_Goal of the exercise_. All lines in the data that hold the word "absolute" need copying.

_Saved entries_.
===============

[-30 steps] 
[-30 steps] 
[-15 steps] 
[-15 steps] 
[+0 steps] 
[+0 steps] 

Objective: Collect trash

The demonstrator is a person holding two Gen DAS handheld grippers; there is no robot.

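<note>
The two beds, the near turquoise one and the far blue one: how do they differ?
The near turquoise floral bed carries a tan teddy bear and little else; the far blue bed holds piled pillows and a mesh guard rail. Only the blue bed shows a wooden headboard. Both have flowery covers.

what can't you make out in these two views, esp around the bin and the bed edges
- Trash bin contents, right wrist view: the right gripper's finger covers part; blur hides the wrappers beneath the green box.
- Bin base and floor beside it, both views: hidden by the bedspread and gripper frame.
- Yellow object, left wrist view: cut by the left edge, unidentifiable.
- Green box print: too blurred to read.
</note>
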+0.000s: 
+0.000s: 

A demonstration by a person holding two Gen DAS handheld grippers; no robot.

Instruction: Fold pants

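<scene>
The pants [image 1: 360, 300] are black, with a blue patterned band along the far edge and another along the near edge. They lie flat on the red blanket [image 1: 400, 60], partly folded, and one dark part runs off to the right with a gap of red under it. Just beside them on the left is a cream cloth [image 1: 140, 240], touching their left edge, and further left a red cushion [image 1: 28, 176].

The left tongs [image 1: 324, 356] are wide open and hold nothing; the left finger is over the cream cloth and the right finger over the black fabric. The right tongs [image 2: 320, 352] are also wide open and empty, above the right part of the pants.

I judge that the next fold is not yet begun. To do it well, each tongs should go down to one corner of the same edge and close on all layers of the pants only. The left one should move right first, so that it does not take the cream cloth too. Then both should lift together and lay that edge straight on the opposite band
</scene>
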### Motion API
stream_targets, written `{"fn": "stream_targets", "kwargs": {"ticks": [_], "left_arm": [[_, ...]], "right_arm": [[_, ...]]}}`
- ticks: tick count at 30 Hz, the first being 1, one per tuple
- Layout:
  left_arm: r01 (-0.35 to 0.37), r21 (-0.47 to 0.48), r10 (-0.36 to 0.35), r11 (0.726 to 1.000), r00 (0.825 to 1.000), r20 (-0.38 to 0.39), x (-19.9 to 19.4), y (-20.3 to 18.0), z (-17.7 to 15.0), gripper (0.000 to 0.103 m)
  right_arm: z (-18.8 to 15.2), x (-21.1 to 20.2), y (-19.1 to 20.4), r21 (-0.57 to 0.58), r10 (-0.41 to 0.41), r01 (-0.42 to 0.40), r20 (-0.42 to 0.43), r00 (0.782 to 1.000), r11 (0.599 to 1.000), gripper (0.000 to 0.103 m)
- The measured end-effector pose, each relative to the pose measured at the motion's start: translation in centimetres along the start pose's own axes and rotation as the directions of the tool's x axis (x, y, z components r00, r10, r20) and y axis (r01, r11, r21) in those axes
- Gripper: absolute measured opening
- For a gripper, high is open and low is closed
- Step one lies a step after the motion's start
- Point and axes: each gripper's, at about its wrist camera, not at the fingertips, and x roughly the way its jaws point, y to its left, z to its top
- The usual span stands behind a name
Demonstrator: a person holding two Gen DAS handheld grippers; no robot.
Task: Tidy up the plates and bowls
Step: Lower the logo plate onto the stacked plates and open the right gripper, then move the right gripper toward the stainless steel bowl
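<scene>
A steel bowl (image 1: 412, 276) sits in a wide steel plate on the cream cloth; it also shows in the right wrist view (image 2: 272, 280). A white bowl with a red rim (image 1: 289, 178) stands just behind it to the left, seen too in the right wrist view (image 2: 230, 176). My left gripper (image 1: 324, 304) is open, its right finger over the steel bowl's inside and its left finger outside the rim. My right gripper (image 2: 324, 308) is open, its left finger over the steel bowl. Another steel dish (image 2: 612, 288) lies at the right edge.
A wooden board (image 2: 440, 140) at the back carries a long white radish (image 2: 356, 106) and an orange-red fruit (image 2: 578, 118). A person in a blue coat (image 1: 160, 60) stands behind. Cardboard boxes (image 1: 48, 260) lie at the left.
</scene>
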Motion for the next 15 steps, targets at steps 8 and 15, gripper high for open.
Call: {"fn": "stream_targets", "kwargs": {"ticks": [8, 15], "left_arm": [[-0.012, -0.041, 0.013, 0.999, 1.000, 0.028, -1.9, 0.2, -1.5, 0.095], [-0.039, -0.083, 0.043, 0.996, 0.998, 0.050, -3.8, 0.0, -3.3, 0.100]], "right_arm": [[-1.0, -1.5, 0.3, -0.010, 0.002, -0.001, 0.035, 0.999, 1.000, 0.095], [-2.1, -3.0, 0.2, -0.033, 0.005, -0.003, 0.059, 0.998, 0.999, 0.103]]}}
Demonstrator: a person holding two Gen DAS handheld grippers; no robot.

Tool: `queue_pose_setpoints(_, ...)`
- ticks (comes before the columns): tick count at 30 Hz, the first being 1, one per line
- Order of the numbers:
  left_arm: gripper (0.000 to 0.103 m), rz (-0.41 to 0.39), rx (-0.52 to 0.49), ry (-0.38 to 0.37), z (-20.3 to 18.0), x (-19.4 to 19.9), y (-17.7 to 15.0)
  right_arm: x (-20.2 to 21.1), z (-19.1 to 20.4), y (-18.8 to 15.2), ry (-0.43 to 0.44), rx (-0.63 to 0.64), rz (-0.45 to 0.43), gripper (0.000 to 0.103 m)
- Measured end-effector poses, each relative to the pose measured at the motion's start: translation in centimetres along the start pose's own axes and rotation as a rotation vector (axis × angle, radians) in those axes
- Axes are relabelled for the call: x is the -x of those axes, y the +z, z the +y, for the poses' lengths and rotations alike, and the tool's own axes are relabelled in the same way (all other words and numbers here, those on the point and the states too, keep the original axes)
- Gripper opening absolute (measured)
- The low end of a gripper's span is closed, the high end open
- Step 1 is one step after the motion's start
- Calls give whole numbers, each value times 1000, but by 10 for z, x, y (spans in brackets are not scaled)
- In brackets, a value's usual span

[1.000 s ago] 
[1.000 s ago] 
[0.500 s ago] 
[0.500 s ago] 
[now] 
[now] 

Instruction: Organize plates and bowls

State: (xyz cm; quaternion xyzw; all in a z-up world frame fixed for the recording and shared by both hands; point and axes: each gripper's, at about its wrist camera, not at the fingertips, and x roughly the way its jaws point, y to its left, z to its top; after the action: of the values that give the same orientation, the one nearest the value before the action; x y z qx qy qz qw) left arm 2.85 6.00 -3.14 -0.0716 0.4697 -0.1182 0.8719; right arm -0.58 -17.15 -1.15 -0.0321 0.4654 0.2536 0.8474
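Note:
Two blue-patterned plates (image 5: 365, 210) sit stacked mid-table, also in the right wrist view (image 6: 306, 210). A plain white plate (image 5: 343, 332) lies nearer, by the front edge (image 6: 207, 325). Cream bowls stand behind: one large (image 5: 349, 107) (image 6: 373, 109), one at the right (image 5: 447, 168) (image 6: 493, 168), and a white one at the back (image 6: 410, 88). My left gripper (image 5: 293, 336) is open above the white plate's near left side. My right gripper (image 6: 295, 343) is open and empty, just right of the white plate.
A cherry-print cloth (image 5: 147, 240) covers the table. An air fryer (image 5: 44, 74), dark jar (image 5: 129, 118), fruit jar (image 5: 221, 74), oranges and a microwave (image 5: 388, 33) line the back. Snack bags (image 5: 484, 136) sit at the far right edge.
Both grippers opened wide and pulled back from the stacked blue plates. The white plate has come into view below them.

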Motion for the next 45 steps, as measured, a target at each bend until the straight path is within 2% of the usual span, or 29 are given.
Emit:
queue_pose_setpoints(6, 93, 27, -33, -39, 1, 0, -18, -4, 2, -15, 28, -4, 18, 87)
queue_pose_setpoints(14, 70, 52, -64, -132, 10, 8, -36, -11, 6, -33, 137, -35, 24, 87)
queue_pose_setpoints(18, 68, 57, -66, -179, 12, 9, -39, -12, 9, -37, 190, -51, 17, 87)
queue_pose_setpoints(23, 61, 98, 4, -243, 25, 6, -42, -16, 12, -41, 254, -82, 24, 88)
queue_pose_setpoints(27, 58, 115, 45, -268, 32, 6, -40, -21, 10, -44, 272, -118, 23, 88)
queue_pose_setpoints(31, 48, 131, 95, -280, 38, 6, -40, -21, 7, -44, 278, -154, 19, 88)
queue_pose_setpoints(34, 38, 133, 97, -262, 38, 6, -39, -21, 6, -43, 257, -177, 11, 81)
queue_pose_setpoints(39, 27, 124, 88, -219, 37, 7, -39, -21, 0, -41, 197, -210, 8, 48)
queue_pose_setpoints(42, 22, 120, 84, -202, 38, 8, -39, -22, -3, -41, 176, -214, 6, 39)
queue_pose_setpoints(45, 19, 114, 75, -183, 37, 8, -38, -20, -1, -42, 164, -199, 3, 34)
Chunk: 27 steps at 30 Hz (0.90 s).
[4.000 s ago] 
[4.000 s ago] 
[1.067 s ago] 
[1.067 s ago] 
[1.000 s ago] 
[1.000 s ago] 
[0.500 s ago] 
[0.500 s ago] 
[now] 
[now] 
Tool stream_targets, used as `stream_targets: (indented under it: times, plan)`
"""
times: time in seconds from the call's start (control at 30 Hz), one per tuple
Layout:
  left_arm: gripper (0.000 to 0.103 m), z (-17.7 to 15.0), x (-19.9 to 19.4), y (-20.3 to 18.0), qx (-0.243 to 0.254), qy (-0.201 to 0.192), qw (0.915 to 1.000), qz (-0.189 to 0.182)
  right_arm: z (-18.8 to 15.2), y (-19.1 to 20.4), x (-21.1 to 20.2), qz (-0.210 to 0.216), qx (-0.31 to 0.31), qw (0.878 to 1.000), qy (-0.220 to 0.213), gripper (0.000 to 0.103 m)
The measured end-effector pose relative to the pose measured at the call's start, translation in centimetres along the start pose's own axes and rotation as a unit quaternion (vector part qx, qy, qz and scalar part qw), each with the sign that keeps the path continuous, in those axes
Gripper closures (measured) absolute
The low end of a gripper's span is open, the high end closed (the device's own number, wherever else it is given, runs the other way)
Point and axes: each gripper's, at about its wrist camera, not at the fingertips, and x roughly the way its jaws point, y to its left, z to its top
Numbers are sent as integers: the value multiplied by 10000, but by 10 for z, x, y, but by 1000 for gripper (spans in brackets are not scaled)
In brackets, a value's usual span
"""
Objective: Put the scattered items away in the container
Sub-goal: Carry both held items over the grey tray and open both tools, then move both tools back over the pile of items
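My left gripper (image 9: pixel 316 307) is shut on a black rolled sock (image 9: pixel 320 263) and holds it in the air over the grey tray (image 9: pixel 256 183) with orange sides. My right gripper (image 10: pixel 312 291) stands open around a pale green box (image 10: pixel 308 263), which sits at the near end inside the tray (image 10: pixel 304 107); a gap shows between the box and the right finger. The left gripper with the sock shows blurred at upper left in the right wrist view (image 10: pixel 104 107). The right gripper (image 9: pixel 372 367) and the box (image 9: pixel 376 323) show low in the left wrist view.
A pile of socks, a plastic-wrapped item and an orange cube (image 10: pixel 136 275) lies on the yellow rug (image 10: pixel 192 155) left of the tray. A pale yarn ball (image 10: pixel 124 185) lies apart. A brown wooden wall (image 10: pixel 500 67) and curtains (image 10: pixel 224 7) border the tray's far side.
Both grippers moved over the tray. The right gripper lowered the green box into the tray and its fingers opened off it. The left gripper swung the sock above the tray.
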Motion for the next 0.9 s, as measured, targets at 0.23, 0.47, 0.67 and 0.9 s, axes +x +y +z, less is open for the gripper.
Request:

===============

_Task result_.
- Gripper: absolute measured opening
- Gripper opening absolute (measured)
Gripper closures (measured) absolute

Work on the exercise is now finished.